Le petit Chat qui sent la chaleur le saisir
Dict, Escoute un peu Marmot, tu deburois bien entendre
Que j’ay ma fœble peau, pour le moins, aussi tendre
Que la tienne, & pourtant ne me fay desplaisir.
Mais ce dict le Marmot, nul ne vit sans rien faire :
Dequoy donc te plains tu, quand mesme en cette affaire
Il ne peut se trouver de travail plus léger.
Tel donc employ autruy iusques à sa personne,
Lequel ce temps pendant au peril l’abandonne
En se gardant tres bien d’approcher du danger.

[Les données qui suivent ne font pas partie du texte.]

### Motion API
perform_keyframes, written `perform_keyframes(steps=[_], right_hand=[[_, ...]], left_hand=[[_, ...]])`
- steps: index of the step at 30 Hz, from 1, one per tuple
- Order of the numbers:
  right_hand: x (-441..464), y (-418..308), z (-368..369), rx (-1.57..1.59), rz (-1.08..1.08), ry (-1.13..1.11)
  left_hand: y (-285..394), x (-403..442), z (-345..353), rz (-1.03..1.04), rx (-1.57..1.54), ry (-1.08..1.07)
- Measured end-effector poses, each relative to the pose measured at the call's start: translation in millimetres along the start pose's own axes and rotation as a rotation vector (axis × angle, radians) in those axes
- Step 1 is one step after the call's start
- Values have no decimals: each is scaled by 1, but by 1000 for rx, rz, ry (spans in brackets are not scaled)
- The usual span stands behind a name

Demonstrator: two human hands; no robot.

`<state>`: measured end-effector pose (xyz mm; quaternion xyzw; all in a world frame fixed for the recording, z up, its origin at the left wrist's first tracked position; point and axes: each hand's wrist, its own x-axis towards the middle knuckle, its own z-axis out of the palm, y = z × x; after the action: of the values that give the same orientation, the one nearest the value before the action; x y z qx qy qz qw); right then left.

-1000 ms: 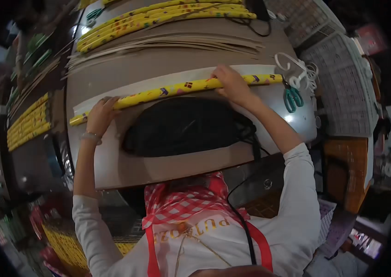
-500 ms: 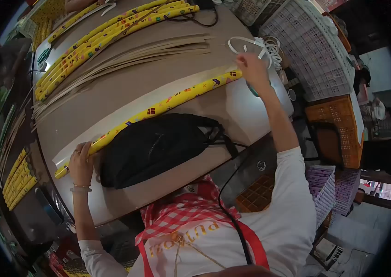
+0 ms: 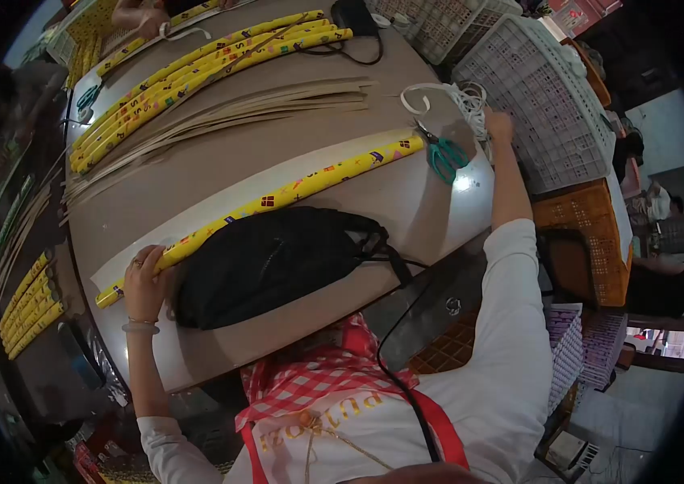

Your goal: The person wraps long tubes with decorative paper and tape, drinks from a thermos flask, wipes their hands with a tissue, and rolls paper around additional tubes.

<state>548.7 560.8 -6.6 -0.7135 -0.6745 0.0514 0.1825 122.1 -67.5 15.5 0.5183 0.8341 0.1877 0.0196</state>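
A yellow patterned roll of wrapping paper [image 3: 310, 184] lies slantwise across the table, a pale sheet edge showing along its far side. My left hand [image 3: 145, 282] is closed on its near left end. Beyond the table's right side, my right hand [image 3: 500, 127] is closed beside a coil of white strap [image 3: 469, 101]; its fingertips are partly hidden, so I cannot make out what it holds. Scissors with teal handles [image 3: 446, 159] lie slightly apart at the roll's right end. A black bag [image 3: 277, 262] rests between the roll and my body.
Several more yellow rolls [image 3: 197, 77] and long brown paper strips [image 3: 229, 117] lie farther back. A grey plastic crate [image 3: 535, 105] and an orange crate [image 3: 580, 222] stand on the right. Another person's hand [image 3: 148, 20] is at the far edge, near a white strip.
My right hand has moved right, away from the roll's end, toward the strap coil. The teal scissors now show fully. My left hand stays on the roll.
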Motion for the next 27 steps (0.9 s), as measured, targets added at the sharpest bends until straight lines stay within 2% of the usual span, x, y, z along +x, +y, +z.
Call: perform_keyframes(steps=[2, 3, 5, 7, 9, 10, 11, 13, 14, 16, 19, 22, 24, 26, 27], right_hand=[[27, 25, -2, 209, 145, -83], [15, 20, -12, 210, 144, -89], [-14, 17, -44, 1196, 176, -366], [-39, -2, -63, 1546, 57, -442], [-88, -38, -101, 1597, 59, -573], [-94, -36, -99, 1649, -73, -705], [-109, -43, -99, 1648, -70, -737], [-148, -64, -107, 1545, -64, -854], [-167, -73, -107, 1501, -114, -999], [-213, -104, -108, 1447, -152, -1057], [-245, -126, -85, 1362, -178, -1299], [-284, -153, -79, 1371, -75, -1459], [-309, -174, -82, 1343, -103, -1495], [-329, -191, -81, 1247, -80, -1647], [-340, -199, -83, 1196, -99, -1659]], left_hand=[[0, -1, 2, -30, -2, 2], [-1, -1, 4, -34, 1, -1], [-6, -4, 9, 18, 21, 43], [-4, -4, 8, 32, 51, 34], [1, -4, 6, 39, 43, 58], [-2, -4, 8, 38, 36, 55], [-5, -5, 9, 39, 30, 54], [-1, -5, 8, -15, 53, 38], [-4, -7, 11, 9, 55, 55], [-5, -9, 11, 9, 64, 77], [-6, -9, 10, 21, 86, 25], [-2, -10, 4, 23, 70, 84], [-1, -9, -2, 48, 73, 106], [3, -13, -11, 62, 84, 120], [10, -16, -15, 70, 41, 200]])
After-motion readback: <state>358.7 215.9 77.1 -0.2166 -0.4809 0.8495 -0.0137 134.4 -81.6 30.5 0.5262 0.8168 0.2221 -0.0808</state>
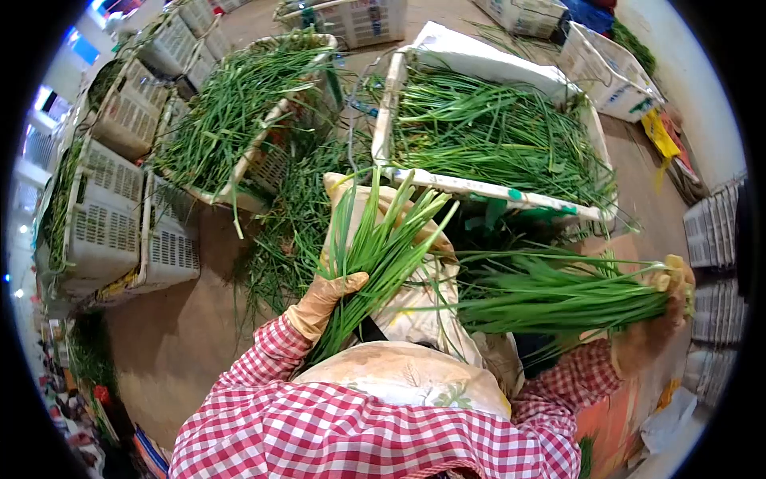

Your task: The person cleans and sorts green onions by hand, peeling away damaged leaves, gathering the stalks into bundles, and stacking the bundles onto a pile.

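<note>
1. Left grip (323,305): closed round one green bundle (391,247), leaves fanning ahead of it.
2. Right grip (666,311): blurred, but closed on a second bundle (558,295) at one end; leaves trail leftward from it.
3. Progress, my judgement: two bundles gathered; plenty of loose greens (495,128) left, lying in the white tub (495,191) beyond both grips.
4. Count from where I stand: two bundles, one white tub, one heaped crate (257,148) ahead-left of the left grip; stalks uncountable.
</note>
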Demonstrator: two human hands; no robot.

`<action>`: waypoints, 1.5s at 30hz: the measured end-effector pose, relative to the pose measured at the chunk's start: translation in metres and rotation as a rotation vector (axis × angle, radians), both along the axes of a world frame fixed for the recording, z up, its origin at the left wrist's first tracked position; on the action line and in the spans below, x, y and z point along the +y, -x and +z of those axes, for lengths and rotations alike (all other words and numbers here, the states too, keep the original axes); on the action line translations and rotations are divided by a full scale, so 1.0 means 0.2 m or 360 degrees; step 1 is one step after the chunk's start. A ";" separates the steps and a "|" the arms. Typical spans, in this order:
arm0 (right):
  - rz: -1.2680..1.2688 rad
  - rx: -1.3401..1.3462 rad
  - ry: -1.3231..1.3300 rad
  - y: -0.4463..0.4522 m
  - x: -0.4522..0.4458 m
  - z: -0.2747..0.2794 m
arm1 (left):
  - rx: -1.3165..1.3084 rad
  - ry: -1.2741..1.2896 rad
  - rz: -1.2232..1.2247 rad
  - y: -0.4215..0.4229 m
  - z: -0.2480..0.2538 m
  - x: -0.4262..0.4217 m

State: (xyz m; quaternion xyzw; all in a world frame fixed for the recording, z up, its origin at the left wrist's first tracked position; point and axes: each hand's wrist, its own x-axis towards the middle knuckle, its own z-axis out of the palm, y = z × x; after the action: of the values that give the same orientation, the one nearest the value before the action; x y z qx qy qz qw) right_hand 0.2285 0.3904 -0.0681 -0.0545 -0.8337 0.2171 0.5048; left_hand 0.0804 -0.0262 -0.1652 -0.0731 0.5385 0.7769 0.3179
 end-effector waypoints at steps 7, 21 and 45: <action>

Cependant, à l’usage, l’évocation de la patte du chat a disparu, parce que l’expression était peut-être trop longue ou que la mention était évidente. L’amputation de « la patte du chat » a toutefois dû rendre le sens de l’expression moins évident aux locuteurs du XXe siècle. Entendre que quelqu’un a simplement « tiré les marrons du feu », si l’on ne connaît pas la fable, ne peut être compris que comme un acte de bravoure dont on tire un bénéfice. De là le retournement du sens de « tirer les marrons du feu » : d’être la dupe de quelqu’un, l’expression est passée à « tirer profit d’une situation » ou « trouver la solution à un problème, mettre fin à une situation problématique ». L’expression « tirer son épingle du jeu » a peut-être influencé ce retournement. Exemples d’emploi au sens de « tirer profit d’une situation » :
- C’est ce qui s’appelle tirer les marrons du feu. Alors que l’écrasante majorité de la rédaction écrivante vient de quitter Science & Vie avec fracas, les neuf journalistes démissionnaires annoncent, lundi 10 mai, la naissance d’un nouveau mensuel scientifique. (Lemonde.fr)
- Contrats d’apprentissage dans des établissements fermés, stages en restaurant impossibles à décrocher… Le secteur de l’hôtellerie et de la restauration s’adapte au mieux à la crise, mais certains jeunes loirétains auront du mal à tirer les marrons du feu. (Larep.fr)
Ce nouveau sens de l’expression est peut-être lui aussi appelé à se dissiper. L’expression semble mal comprise par les francophones du XXIe siècle. Ceux-ci lui donnent le sens qu’ils veulent bien. Ils essaient de deviner la métaphore derrière l’idée de « tirer les marrons du feu ». Les deux captures d’écran ci-dessous montrent les réponses données par les abonnés au compte instagram Laculturegenerale à la question « Sans regarder sur internet, que signifie pour toi l’expression « tirer les marrons du feu » ? ». Le résultat est sans équivoque : l’expression est connue, mais a « perdu son sens ». Peut-être inventeront-ils un nouveau sens à l’expression.